*Aim of the exercise*
Each entry is to be retyped exactly as it appears. Leave the images out.

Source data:

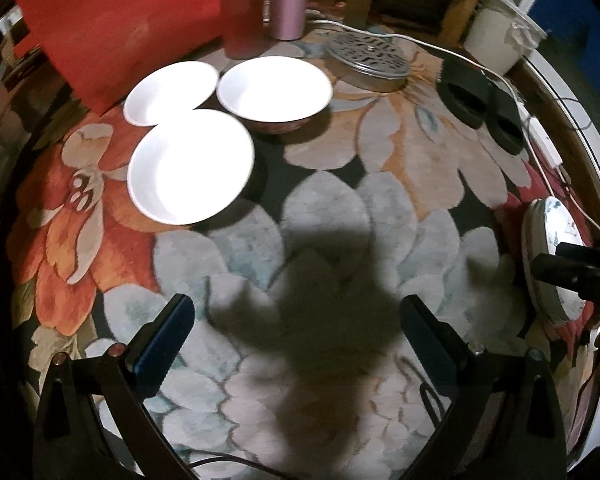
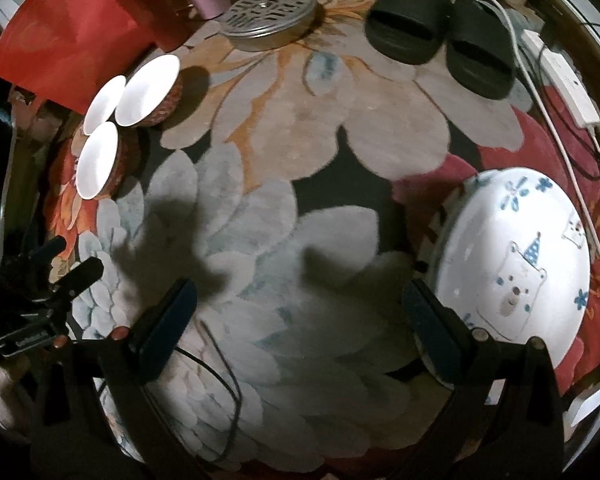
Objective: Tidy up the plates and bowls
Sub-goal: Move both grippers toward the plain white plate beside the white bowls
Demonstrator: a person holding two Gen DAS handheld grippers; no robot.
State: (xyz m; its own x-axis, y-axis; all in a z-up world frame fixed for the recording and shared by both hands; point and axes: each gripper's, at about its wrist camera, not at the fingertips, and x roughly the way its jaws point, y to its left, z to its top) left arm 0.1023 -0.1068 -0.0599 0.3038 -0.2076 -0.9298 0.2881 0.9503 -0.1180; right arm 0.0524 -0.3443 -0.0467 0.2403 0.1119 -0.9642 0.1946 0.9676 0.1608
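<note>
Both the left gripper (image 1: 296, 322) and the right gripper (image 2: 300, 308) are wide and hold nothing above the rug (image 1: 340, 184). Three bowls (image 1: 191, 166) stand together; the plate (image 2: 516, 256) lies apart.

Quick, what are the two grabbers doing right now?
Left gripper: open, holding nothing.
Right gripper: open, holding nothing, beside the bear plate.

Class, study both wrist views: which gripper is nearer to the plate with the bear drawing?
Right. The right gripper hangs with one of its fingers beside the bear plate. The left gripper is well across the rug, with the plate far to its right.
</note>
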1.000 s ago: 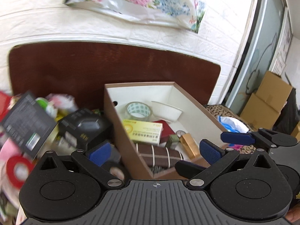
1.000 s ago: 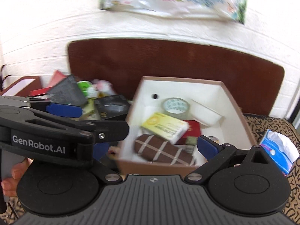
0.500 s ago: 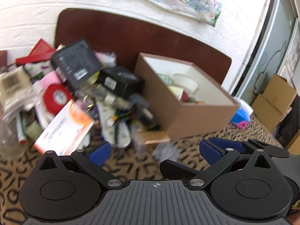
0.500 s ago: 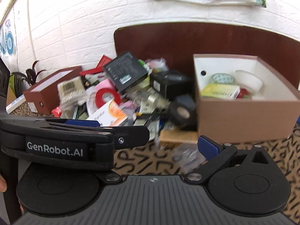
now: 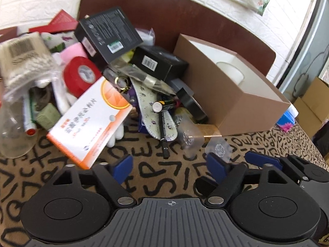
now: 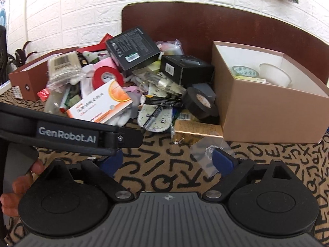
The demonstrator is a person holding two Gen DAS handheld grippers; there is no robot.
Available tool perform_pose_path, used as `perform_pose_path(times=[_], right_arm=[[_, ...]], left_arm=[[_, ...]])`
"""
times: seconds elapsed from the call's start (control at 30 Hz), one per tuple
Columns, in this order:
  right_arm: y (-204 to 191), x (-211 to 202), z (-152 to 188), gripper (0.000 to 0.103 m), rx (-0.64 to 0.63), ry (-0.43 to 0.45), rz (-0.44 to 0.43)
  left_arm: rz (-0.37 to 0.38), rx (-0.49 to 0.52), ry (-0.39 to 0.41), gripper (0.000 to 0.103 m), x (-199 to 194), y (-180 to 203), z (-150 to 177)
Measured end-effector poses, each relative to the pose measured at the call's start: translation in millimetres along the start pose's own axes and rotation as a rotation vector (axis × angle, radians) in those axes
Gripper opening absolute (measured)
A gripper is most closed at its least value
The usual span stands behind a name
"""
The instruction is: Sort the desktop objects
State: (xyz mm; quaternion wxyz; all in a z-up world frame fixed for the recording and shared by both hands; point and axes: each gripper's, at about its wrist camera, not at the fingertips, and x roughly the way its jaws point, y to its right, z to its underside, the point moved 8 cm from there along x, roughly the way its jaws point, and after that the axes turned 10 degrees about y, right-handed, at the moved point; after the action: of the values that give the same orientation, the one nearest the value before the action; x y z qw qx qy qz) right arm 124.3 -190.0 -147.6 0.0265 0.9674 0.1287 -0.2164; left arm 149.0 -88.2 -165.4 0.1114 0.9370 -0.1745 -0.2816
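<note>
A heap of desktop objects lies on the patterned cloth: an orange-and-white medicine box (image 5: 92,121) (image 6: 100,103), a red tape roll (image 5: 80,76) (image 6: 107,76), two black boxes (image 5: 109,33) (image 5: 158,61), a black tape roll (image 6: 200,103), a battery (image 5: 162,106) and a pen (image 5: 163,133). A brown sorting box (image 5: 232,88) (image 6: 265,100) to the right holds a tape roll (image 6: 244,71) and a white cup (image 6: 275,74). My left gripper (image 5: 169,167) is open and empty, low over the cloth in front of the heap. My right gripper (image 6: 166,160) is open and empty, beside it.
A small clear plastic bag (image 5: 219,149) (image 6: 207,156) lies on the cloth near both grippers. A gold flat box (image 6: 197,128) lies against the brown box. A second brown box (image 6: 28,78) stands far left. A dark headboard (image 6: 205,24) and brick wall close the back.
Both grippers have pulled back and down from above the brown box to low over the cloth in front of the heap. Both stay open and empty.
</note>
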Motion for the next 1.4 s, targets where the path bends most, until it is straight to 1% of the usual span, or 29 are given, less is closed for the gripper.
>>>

*Expected answer*
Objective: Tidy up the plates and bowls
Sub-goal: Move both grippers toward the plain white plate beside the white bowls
Demonstrator: a person holding two Gen DAS handheld grippers; no robot.
State: (xyz m; its own x-axis, y-axis; all in a z-up world frame fixed for the recording and shared by both hands; point and axes: each gripper's, at about its wrist camera, not at the fingertips, and x roughly the way its jaws point, y to its left, z to its top) left arm 0.1023 -0.1068 -0.0599 0.3038 -0.2076 -0.9298 0.2881 0.9503 -0.1180; right arm 0.0524 -0.3443 -0.0467 0.2403 0.1119 -0.9642 0.1946 0.9676 0.1608
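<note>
Both the left gripper (image 1: 296, 322) and the right gripper (image 2: 300, 308) are wide and hold nothing above the rug (image 1: 340, 184). Three bowls (image 1: 191, 166) stand together; the plate (image 2: 516, 256) lies apart.

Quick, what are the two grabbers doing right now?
Left gripper: open, holding nothing.
Right gripper: open, holding nothing, beside the bear plate.

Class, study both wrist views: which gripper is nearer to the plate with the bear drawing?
Right. The right gripper hangs with one of its fingers beside the bear plate. The left gripper is well across the rug, with the plate far to its right.
</note>
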1.000 s ago: 
1.000 s ago: 
0.500 s ago: 
0.500 s ago: 
now: 
now: 
The demonstrator is a person holding two Gen DAS handheld grippers; there is no robot.
Available tool perform_pose_path, used as `perform_pose_path(times=[_], right_arm=[[_, ...]], left_arm=[[_, ...]])`
"""
times: seconds elapsed from the call's start (control at 30 Hz), one per tuple
Columns, in this order:
  right_arm: y (-204 to 191), x (-211 to 202), z (-152 to 188), gripper (0.000 to 0.103 m), rx (-0.64 to 0.63), ry (-0.43 to 0.45), rz (-0.44 to 0.43)
  left_arm: rz (-0.37 to 0.38), rx (-0.49 to 0.52), ry (-0.39 to 0.41), gripper (0.000 to 0.103 m), x (-199 to 194), y (-180 to 203), z (-150 to 177)
Measured end-effector poses, each relative to the pose measured at the call's start: translation in millimetres along the start pose's own axes and rotation as a rotation vector (axis × angle, radians) in those axes
Gripper opening absolute (measured)
A gripper is most closed at its least value
The usual span stands behind a name
"""
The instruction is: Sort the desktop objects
State: (xyz mm; quaternion wxyz; all in a z-up world frame fixed for the recording and shared by both hands; point and axes: each gripper's, at about its wrist camera, not at the fingertips, and x roughly the way its jaws point, y to its right, z to its underside, the point moved 8 cm from there along x, roughly the way its jaws point, and after that the axes turned 10 degrees about y, right-handed, at the moved point; after the action: of the values that give the same orientation, the one nearest the value before the action; x y z qw qx qy qz) right arm 124.3 -190.0 -147.6 0.0265 0.9674 0.1287 -0.2164; left arm 149.0 -88.2 -165.4 0.1114 0.9370 -0.1745 -0.2816
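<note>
A heap of desktop objects lies on the patterned cloth: an orange-and-white medicine box (image 5: 92,121) (image 6: 100,103), a red tape roll (image 5: 80,76) (image 6: 107,76), two black boxes (image 5: 109,33) (image 5: 158,61), a black tape roll (image 6: 200,103), a battery (image 5: 162,106) and a pen (image 5: 163,133). A brown sorting box (image 5: 232,88) (image 6: 265,100) to the right holds a tape roll (image 6: 244,71) and a white cup (image 6: 275,74). My left gripper (image 5: 169,167) is open and empty, low over the cloth in front of the heap. My right gripper (image 6: 166,160) is open and empty, beside it.
A small clear plastic bag (image 5: 219,149) (image 6: 207,156) lies on the cloth near both grippers. A gold flat box (image 6: 197,128) lies against the brown box. A second brown box (image 6: 28,78) stands far left. A dark headboard (image 6: 205,24) and brick wall close the back.
Both grippers have pulled back and down from above the brown box to low over the cloth in front of the heap. Both stay open and empty.
</note>
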Motion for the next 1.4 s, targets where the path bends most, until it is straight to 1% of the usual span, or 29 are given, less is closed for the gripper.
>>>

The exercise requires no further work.